■ EXTRACTED ENTRIES ■
================================
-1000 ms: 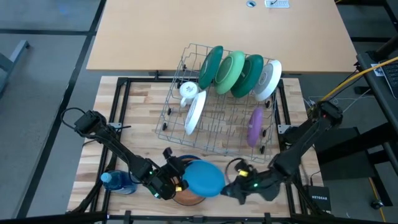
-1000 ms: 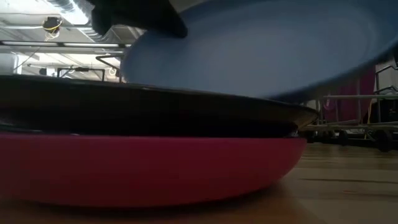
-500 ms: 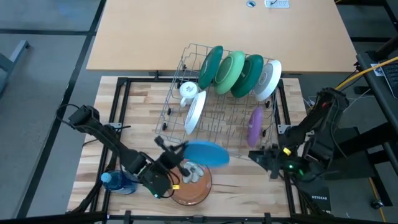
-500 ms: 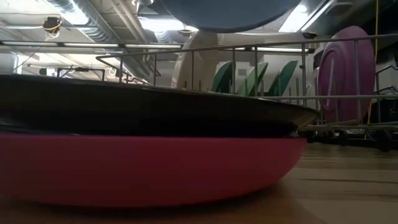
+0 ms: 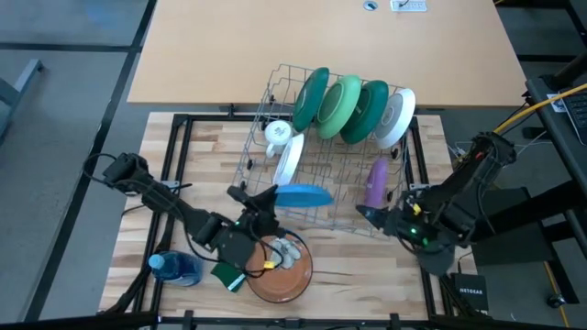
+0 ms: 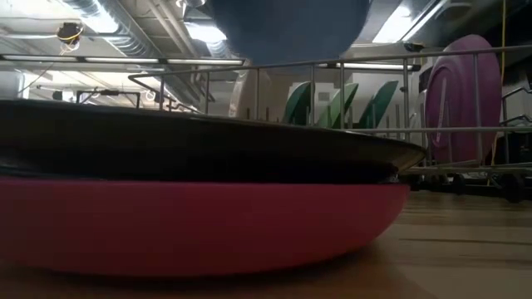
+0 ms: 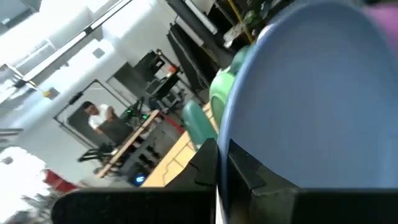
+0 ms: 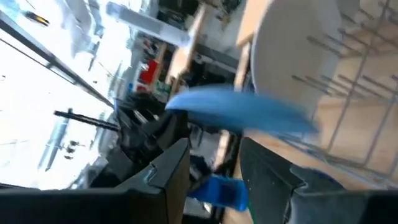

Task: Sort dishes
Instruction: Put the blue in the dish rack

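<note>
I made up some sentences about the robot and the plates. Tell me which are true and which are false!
1. The left gripper holds the blue plate. True.
2. The blue plate lies flat on the brown plate. False: it is lifted, at the rack's front edge.
3. A purple plate stands in the rack. True.
4. The right gripper holds a white plate. False: it holds nothing.
5. The blue bottle is inside the rack. False: it stands on the table, near the left arm.
</note>
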You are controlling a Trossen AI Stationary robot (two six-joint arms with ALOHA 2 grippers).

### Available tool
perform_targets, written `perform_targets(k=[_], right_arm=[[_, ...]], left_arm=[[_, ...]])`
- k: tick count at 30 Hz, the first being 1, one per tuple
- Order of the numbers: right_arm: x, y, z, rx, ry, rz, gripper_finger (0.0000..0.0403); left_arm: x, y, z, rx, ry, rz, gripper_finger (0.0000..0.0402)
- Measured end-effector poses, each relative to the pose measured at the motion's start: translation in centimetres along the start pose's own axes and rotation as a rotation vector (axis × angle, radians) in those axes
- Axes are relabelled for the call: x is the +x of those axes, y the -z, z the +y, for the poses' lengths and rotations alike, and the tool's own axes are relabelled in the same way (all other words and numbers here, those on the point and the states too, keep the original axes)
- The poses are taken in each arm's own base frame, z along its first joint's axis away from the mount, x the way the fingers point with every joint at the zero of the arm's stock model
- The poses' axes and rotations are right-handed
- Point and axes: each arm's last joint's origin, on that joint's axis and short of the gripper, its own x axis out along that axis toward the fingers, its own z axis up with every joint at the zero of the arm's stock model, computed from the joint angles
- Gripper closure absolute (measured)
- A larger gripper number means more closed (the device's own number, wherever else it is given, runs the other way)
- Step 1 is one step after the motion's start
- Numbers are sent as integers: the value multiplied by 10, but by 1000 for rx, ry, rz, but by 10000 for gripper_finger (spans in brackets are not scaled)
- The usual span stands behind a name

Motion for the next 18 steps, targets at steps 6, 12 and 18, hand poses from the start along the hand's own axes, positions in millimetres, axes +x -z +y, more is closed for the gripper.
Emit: perform_targets(k=[6, 12, 18], right_arm=[[22, -6, 0, 23, 64, 37, 258], [32, -12, 0, 40, 94, 54, 258], [31, -14, 1, 44, 81, 25, 258]], left_arm=[[17, -12, 9, 85, -20, 20, 401], [17, -29, 22, 51, 42, -89, 401], [21, -34, 31, 61, 51, -145, 401]])
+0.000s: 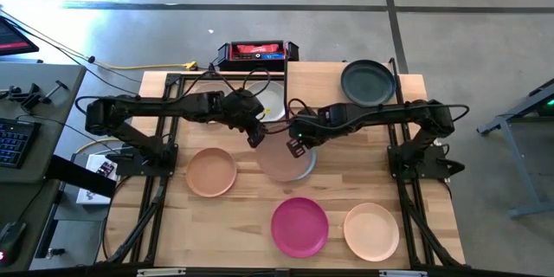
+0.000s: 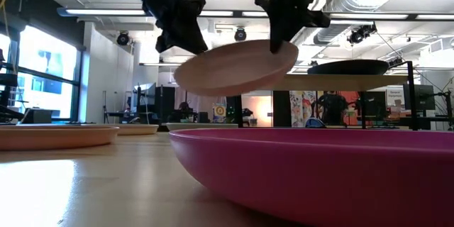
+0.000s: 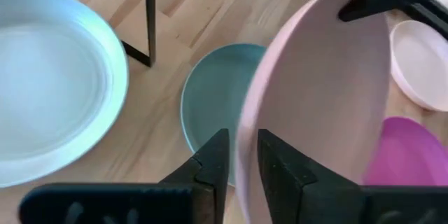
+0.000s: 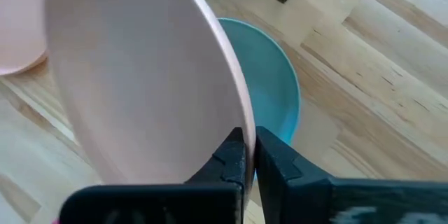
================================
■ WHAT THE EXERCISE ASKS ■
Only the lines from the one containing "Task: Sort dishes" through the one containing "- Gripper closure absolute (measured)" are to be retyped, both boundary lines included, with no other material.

■ SOLUTION TO THE PROBLEM ■
Task: Sort dishes
Instruction: Put the blue in the dish rack

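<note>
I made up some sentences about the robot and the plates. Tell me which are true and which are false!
1. The left gripper holds the blue plate. True.
2. The blue plate lies flat on the brown plate. False: it is lifted, at the rack's front edge.
3. A purple plate stands in the rack. True.
4. The right gripper holds a white plate. False: it holds nothing.
5. The blue bottle is inside the rack. False: it stands on the table, near the left arm.
</note>
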You are controlling a Trossen AI Stationary robot (two six-joint arms with ALOHA 2 grippers).

### Available tool
perform_targets, written `perform_targets(k=[_], right_arm=[[_, ...]], left_arm=[[_, ...]])`
- k: tick count at 30 Hz, the first being 1, one per tuple
- Order of the numbers: right_arm: x, y, z, rx, ry, rz, gripper_finger (0.0000..0.0403); left_arm: x, y, z, rx, ry, rz, gripper_finger (0.0000..0.0402)
- Measured end-effector poses, each relative to the pose measured at the motion's start: translation in centimetres along the start pose's own axes and rotation as a rotation vector (axis × angle, radians) in those axes
- Axes are relabelled for the call: x is the +x of those axes, y the -z, z the +y, for the poses' lengths and rotations alike, and the tool's own axes are relabelled in the same way (all other words and numbers here, those on the point and the states too, keep the original axes)
- The poses are taken in each arm's own base frame, z along its first joint's axis away from the mount, x the way the fingers point with every joint at the zero of the arm's stock model
- The poses' axes and rotations are right-handed
- Point and axes: each arm's last joint's origin, on that joint's axis and short of the gripper, its own x axis out along that axis toward the fingers, its own z axis up with every joint at the zero of the arm's stock model, computed from the joint angles
- Gripper closure absolute (measured)

The answer stands, and there is nothing more to add.